S’agissant de la décision portant obligation de quitter le territoire français :
- elle est entachée d’une erreur manifeste d’appréciation au regard des dispositions de l’article L. 613-1 du code de l’entrée et du séjour des étrangers et du droit d’asile ;
- elle est entachée d’erreurs de fait ;
- elle méconnaît les stipulations de l’article 8 de la convention européenne de sauvegarde des droits de l’homme et des libertés fondamentales ;
- elle est entachée d’une erreur manifeste dans l’appréciation des conséquences sur sa situation personnelle.
S’agissant de la décision portant refus d’un délai de départ volontaire :
- elle est illégale du fait de l’illégalité de la décision portant obligation de quitter le territoire français ;
- elle méconnaît les dispositions des articles L. 612-1 et L. 612-3 du code de l’entrée et du séjour des étrangers et du droit d’asile.
S’agissant de la décision portant interdiction de retour sur le territoire français :
- elle est illégale du fait de l’illégalité de la décision portant obligation de quitter le territoire français ;
- elle méconnaît les articles L. 612-6 et L. 612-10 du code de l’entrée et du séjour des étrangers et du droit d’asile et est manifestement disproportionnée ;
- elle méconnaît les stipulations de l’article 8 de la convention européenne de sauvegarde des droits de l’homme et des libertés fondamentales.
La préfète de l’Isère, représentée par Me Tomasi, a produit des pièces enregistrées le 5 janvier 2026.
Vu les autres pièces du dossier.
Vu :
- la convention européenne de sauvegarde des droits de l’homme et des libertés fondamentales ;
- le code de l’entrée et du séjour des étrangers et du droit d’asile ;
- le code des relations entre le public et l’administration ;
- la loi n° 91-647 du 10 juillet 1991 ;
- le code de justice administrative.
La présidente du tribunal a désigné Mme B… en application des dispositions de l’article L. 922-2 du code de justice administrative pour exercer les pouvoirs qui lui sont conférés par les articles L. 921-1 à L. 922-3 et R. 921-1 à R. 922-28 du code de l’entrée et du séjour des étrangers et du droit d’asile.

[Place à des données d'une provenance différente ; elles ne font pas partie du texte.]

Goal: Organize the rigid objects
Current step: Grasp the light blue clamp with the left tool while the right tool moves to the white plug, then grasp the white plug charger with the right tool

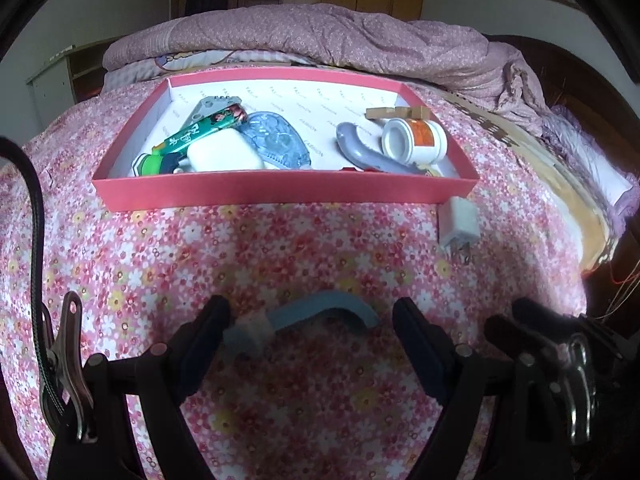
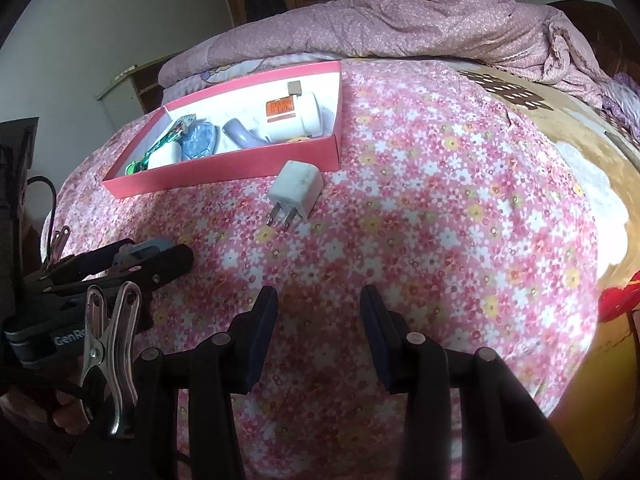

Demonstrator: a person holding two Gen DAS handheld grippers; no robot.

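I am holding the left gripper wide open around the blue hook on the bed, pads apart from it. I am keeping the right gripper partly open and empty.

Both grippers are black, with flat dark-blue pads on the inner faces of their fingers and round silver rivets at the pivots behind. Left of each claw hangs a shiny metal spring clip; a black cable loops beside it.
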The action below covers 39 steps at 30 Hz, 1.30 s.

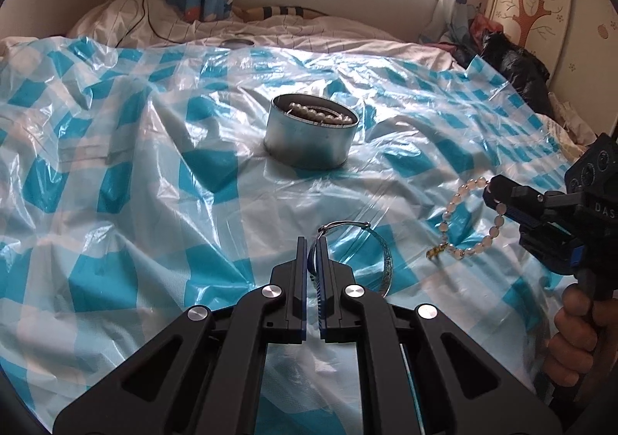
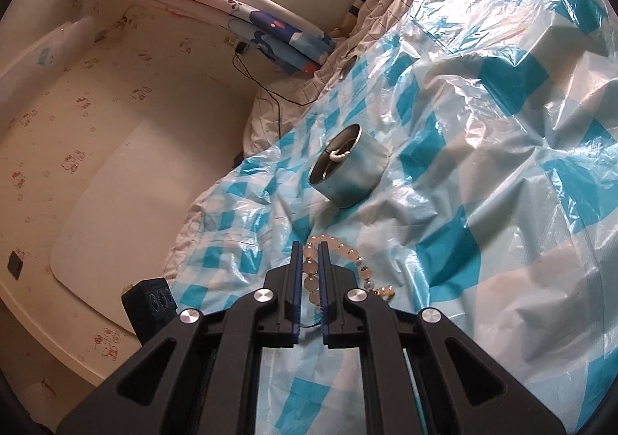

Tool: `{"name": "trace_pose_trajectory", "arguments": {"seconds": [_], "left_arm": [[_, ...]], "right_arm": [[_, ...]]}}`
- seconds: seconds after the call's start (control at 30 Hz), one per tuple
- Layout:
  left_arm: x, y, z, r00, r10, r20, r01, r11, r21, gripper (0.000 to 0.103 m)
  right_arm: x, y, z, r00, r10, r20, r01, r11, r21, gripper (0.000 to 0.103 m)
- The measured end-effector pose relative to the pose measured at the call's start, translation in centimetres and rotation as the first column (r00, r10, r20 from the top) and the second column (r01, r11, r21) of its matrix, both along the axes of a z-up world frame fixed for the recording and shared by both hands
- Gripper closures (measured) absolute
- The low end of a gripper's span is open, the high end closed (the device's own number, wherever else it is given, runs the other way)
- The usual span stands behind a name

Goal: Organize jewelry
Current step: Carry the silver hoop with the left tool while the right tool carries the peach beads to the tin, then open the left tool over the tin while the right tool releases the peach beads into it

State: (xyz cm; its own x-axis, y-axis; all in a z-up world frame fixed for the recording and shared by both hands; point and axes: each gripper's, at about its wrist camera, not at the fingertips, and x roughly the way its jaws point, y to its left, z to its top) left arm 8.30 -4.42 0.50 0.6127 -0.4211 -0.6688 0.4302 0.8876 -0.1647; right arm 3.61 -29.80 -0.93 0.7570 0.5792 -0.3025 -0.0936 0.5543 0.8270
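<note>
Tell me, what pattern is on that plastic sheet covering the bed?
The plastic sheet has blue and white checks, clearest in the left wrist view.

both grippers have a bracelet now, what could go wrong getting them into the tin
1. The bead bracelet dangles from the right gripper and might swing wide of the tin.
2. The left gripper pinches only the metal bangle's rim; it might slip.
3. Pearls already in the tin.

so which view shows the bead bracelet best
The left wrist view: the whole bead bracelet hangs as an open loop from the right gripper, charm included. The right wrist view shows only part of it, its beads pinched between the fingers.
</note>
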Motion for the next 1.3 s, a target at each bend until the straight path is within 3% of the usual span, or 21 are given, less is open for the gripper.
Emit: {"name": "trace_pose_trajectory", "arguments": {"seconds": [0.3, 0.5, 0.77, 1.3], "left_arm": [[0.4, -1.0, 1.6, 0.997, -0.037, 0.067, 0.038, 0.999, -0.008, 0.099], [2.8, -1.3, 2.4, 0.996, -0.031, 0.078, 0.035, 0.998, -0.05, 0.099], [3.7, -1.5, 3.5, 0.996, -0.048, 0.079, 0.055, 0.995, -0.087, 0.099], [6.9, -2.9, 3.9, 0.995, -0.063, 0.074, 0.069, 0.994, -0.088, 0.099]], "right_arm": [[1.3, -0.3, 2.7, 0.999, 0.036, 0.033, -0.039, 0.995, 0.088, 0.095], [5.1, -0.7, 7.4, 0.994, 0.065, 0.091, -0.068, 0.997, 0.022, 0.095], [7.5, -2.4, 3.8, 0.999, 0.041, 0.013, -0.042, 0.993, 0.107, 0.094], [10.7, -2.7, 3.2, 0.999, 0.04, 0.021, -0.042, 0.994, 0.105, 0.094]]}}
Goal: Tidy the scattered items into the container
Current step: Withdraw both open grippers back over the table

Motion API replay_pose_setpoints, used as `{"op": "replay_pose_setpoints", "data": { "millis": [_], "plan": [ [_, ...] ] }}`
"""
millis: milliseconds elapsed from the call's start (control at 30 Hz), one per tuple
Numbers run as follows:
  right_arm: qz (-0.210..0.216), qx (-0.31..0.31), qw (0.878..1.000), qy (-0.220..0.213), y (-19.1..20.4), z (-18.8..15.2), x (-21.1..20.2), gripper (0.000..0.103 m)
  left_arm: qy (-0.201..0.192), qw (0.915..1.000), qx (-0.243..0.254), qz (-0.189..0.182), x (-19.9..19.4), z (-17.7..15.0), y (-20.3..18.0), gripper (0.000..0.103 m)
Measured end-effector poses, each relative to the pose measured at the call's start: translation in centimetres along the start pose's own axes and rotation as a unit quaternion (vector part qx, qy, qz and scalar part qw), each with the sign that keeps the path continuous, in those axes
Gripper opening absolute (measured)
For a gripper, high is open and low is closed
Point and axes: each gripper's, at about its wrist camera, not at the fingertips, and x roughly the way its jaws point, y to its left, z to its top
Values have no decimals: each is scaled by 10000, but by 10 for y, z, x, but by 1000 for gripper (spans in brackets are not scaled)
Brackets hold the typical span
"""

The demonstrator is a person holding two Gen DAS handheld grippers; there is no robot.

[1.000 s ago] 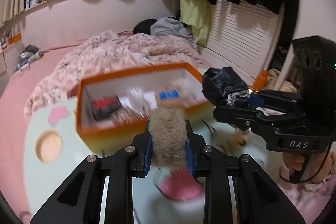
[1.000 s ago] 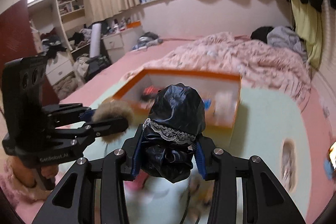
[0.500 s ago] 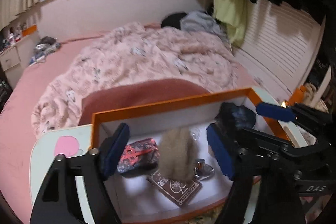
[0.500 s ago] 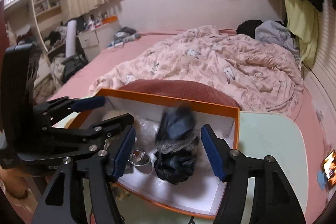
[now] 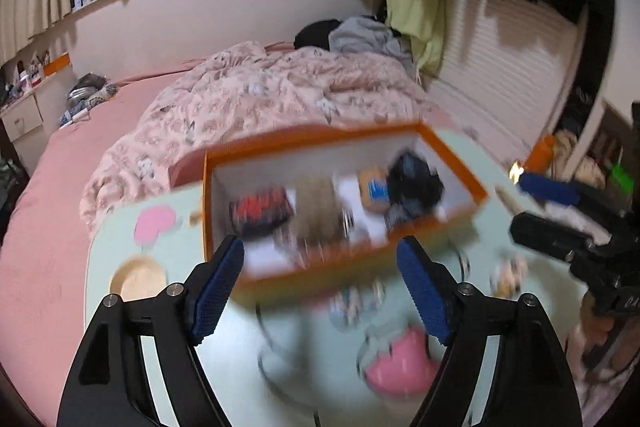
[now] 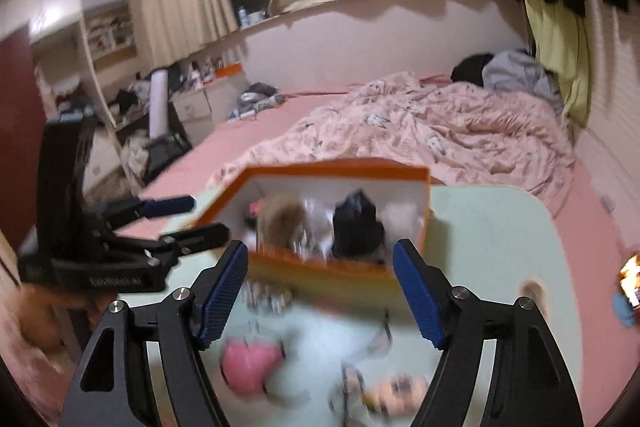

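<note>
An orange box (image 5: 348,277) with a white inside stands on the pale green table (image 5: 160,251). In it lie a brown fur ball (image 5: 316,213), a black lace-trimmed pouch (image 5: 412,183) and a red-and-black item (image 5: 260,211). My left gripper (image 5: 320,244) hovers before the box's near wall, jaws opening, nothing between them. My right gripper (image 6: 320,246) does the same, beside the left gripper (image 6: 206,217). The right wrist view shows the box (image 6: 332,277), fur ball (image 6: 280,223) and pouch (image 6: 356,227). A pink item (image 6: 248,367) lies on the table below the jaws.
Small blurred trinkets (image 6: 400,387) and thin wires lie on the near part of the table (image 6: 492,235). A pink bed with a rumpled quilt (image 5: 260,103) lies behind the box. Clothes hang at the right, and cluttered shelves (image 6: 112,39) stand at the far left.
Both grippers let go of the fur ball and the black pouch over the box, then drew back toward me. The two items now lie inside it.
</note>
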Motion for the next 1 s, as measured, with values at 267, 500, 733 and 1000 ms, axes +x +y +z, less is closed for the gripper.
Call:
{"op": "replay_pose_setpoints", "data": {
  "millis": [267, 500, 733, 1000],
  "plan": [
    [-369, -207, 9968, 680, 5, -77, -19, 81, 193, 9993, -183, 255, 12, -76, -24, 80],
    [-620, -838, 9883, 1109, 23, -89, -1, 84, 403, 9983, -255, 341, 29, -85, -24, 93],
    [-571, -776, 9818, 1635, 16, -100, 23, 96, 416, 9983, -249, 330, 33, -89, -25, 103],
    [-572, -771, 9818, 1639, 15, -101, 23, 98, 396, 9985, -231, 312, 35, -87, -26, 103]
  ]
}}
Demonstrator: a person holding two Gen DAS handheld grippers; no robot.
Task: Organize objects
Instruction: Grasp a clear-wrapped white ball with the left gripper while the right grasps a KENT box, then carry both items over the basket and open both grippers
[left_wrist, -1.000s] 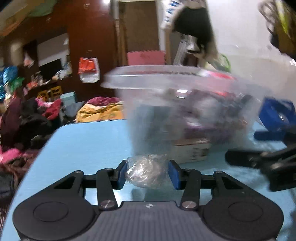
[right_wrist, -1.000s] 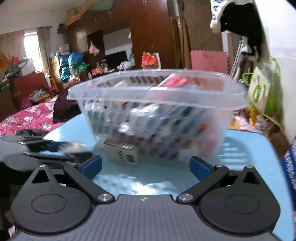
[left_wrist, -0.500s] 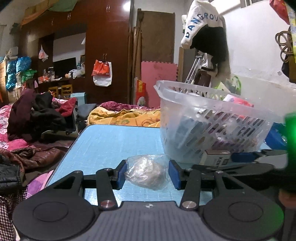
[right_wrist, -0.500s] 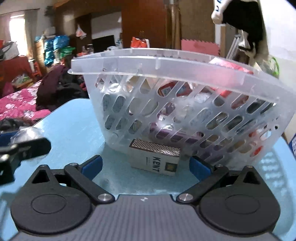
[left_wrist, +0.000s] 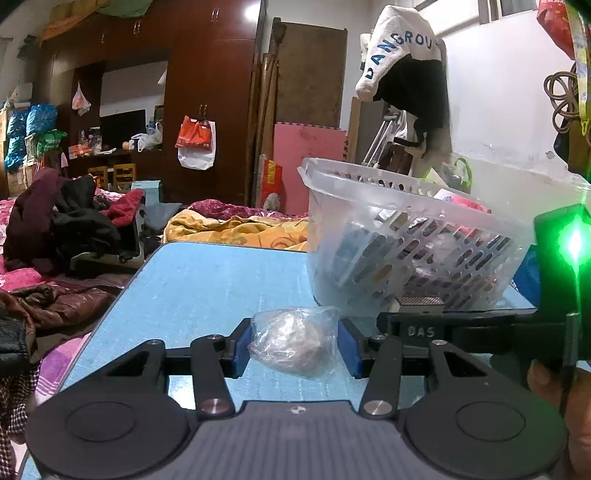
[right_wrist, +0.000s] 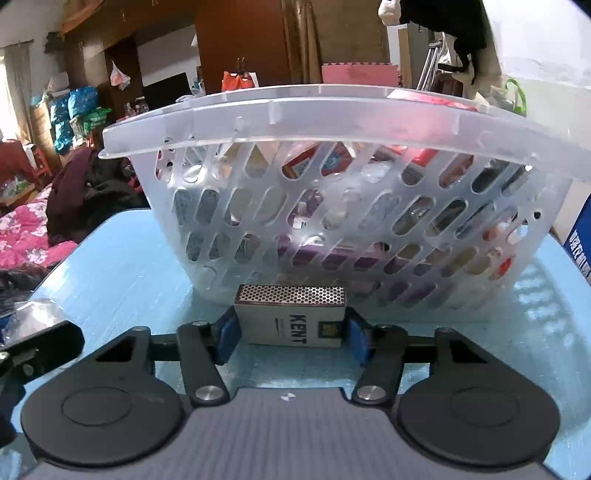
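Basket (right_wrist: 332, 122) contents only showed thru the wall slots as bits of red, purple and grey, too broken up to name. Basket's right end ran out of frame in the right wrist view. KENT box (right_wrist: 291, 325) hid the basket's foot behind it. What sat inside the clear bag (left_wrist: 295, 341) was too cloudy to tell. Right gripper (left_wrist: 417, 326) in the left wrist view was mostly cut off at the frame edge, green glare (left_wrist: 574, 243) washing out its body
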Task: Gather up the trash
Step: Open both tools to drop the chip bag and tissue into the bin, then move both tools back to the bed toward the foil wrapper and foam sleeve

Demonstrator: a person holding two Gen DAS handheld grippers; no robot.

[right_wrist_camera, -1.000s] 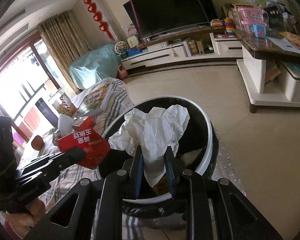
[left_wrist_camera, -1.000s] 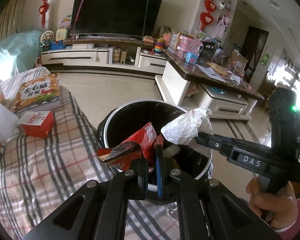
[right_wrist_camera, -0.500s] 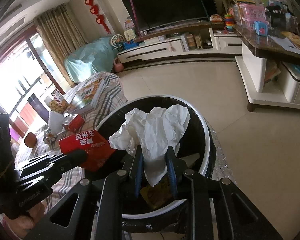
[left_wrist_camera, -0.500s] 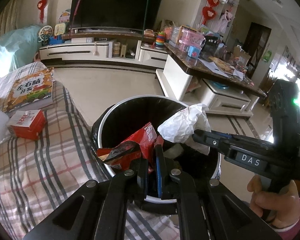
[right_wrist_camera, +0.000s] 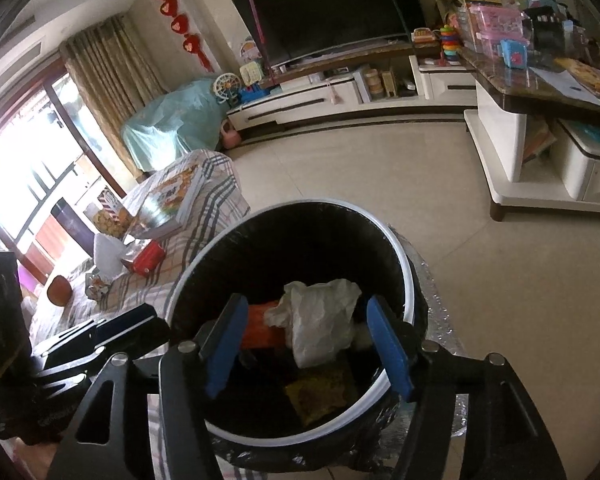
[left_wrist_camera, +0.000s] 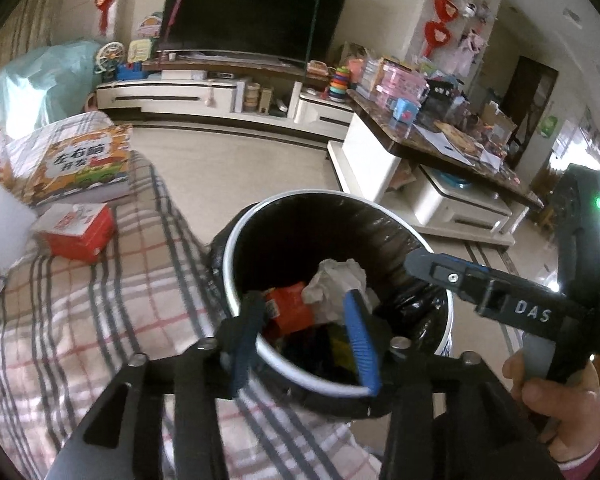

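Over the trash bin (right_wrist_camera: 404,276), both the left claw (left_wrist_camera: 304,312) and right claw (right_wrist_camera: 306,320) are opening, released; crumpled tissue (right_wrist_camera: 320,320) and red wrapper (left_wrist_camera: 290,306) lie inside it.

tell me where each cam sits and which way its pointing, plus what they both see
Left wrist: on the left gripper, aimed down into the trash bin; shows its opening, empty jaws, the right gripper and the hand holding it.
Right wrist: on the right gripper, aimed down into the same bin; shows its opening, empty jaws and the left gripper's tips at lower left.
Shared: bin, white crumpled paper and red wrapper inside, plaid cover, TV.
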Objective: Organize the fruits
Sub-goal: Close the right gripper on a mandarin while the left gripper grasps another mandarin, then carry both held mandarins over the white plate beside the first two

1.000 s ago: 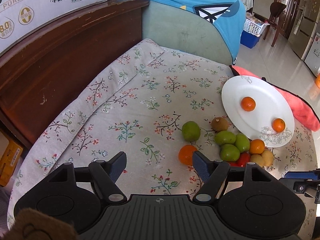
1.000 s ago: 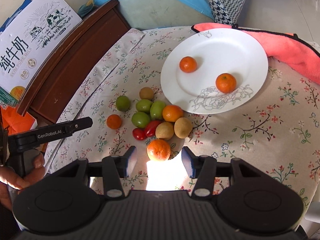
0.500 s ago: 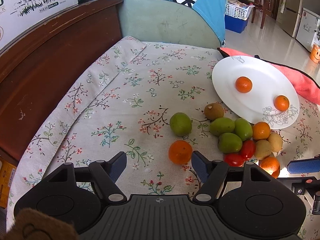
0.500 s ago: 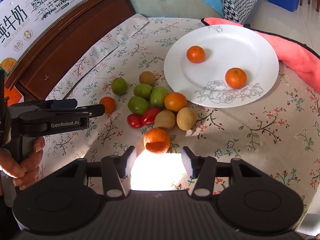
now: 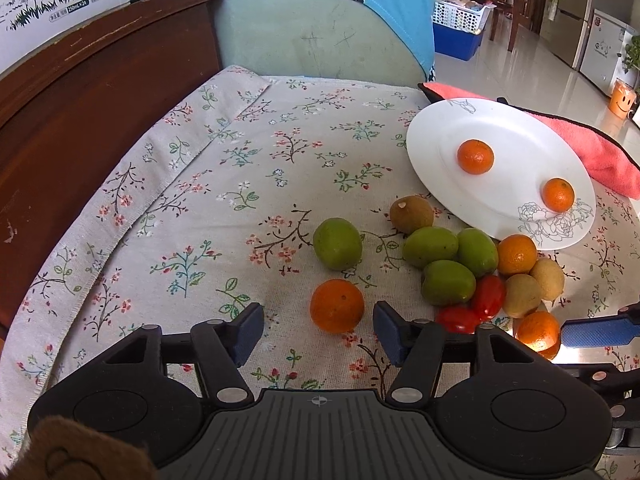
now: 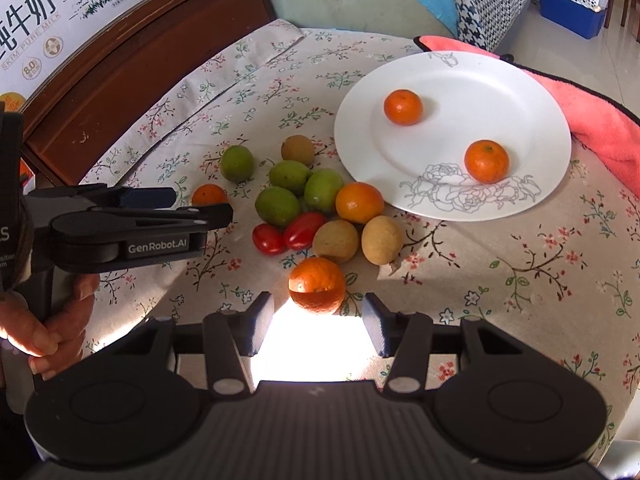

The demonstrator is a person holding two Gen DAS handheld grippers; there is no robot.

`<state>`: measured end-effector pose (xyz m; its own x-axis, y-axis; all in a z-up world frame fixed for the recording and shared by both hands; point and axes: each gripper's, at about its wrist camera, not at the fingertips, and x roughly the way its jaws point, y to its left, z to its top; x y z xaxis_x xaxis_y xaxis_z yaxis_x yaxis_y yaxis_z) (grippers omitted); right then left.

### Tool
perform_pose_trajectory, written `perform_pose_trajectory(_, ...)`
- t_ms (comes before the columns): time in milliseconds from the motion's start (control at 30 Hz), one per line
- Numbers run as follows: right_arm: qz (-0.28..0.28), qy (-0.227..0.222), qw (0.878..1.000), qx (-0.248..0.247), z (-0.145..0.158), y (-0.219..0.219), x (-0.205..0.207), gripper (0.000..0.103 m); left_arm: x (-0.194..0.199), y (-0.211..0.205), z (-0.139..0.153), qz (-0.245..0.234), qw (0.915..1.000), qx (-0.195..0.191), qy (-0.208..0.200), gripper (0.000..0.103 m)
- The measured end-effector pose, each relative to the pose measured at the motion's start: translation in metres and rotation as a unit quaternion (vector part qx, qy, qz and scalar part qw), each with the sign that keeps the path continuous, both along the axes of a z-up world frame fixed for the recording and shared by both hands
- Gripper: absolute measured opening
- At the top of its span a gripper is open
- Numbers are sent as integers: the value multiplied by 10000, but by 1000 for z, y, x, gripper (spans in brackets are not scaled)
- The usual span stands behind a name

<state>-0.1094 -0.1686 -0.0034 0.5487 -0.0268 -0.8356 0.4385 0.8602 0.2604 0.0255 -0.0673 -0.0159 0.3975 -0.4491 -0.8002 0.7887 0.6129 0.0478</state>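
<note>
Floral cloth covers the table (image 5: 224,200), with a dark wooden sideboard (image 5: 80,112) beside it and a pink towel (image 6: 600,128) under the far rim of a white plate (image 6: 452,80). Two small oranges lie on the plate, well apart. Just beside its near rim sits a heap of loose fruit: green fruits, brown fruits, two red tomatoes (image 6: 288,236) and one more orange. A lone green fruit (image 5: 337,243) lies apart from the heap. Left gripper (image 5: 318,330): jaws have just been closing and now flank a single orange (image 5: 337,305) without the pads pressing on it. Right gripper (image 6: 316,320): jaws parted, unloaded, with another orange (image 6: 317,285) just ahead of the fingertips, at the edge of a bright sunlit patch.
</note>
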Motion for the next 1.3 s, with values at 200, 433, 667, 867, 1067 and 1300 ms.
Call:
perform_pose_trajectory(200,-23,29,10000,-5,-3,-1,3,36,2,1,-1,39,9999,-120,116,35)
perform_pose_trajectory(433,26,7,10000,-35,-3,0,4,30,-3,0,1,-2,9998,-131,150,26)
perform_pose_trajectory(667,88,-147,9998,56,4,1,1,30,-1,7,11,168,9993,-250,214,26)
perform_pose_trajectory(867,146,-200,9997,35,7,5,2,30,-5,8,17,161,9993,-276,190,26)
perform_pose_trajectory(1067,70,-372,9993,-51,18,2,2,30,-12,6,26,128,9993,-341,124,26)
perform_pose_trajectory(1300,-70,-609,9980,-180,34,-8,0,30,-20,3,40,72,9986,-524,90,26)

Au cours de l’audience publique du 6 janvier 2026, Mme B… a présenté son rapport et, sur le fondement de l’article R. 611-7 du code de justice administrative, a indiqué que le jugement à intervenir était susceptible d’être fondé sur un moyen soulevé d’office, tiré de ce que, s’agissant de la décision portant obligation de quitter le territoire français, le tribunal était susceptible de substituer aux dispositions du 1° de l’article L. 611-1 du code de l’entrée et du séjour des étrangers et du droit d’asile, celles du 5° du même article.
Ont été entendues :
- les observations de Me Bescou, représentant M. F…, qui conclut aux mêmes fins par les mêmes moyens que la requête initiale, soulève un nouveau moyen à l’encontre de la décision portant obligation de quitter le territoire français tiré de la méconnaissance des dispositions de l’article L. 611-1, 1° du code de l’entrée et du séjour des étrangers et du droit d’asile, précise que l’intéressé est entré régulièrement en France et que, s’agissant de la décision portant interdiction de retour sur le territoire français, la durée de deux ans est disproportionnée, dès lors qu’elle est fondée sur le parcours délictuel de M. F… mais que la préfète de l’Isère n’a pas demandé au procureur de la République les suites judiciaires données aux interpellations dont il est fait état au fichier du traitement des antécédents judiciaires et que, par suite, ces interpellations ne peuvent être regardées comme matériellement constituées, que la dernière condamnation de M. F… est ancienne, dès lors qu’elle remonte à 2021 et que la préfète ne peut davantage se prévaloir des condamnations ou interpellations dans d’autres pays frontaliers alors qu’elle ne démontre pas que l’intéresse aurait été interdit du territoire de ces pays et que, par conséquent, ces éléments ne sauraient caractériser une menace pour l’ordre public, ni être retenus pour prononcer une interdiction de retour sur le territoire français de deux ans à l’encontre de M. F…, alors que ce dernier démontre une vie familiale et une insertion professionnelle sur le territoire français ;
- les observations de M. F…, assisté de Mme D…, interprète en langue arabe, qui reconnaît avoir fait des « erreurs » dans sa jeunesse et fait état de son souhait de s’insérer durablement en France ;
- et les observations de Me Tomasi, représentant la préfète de l’Isère, qui conclut au rejet de la requête et soutient que les moyens soulevés par M. F… ne sont pas fondés et rappelle que l’intéressé s’est soustrait à deux précédentes mesures d’éloignement et qu’il constitue une menace pour l’ordre public nonobstant la circonstance qu’il n’a pas été condamné pénalement suite aux nombreuses interpellations.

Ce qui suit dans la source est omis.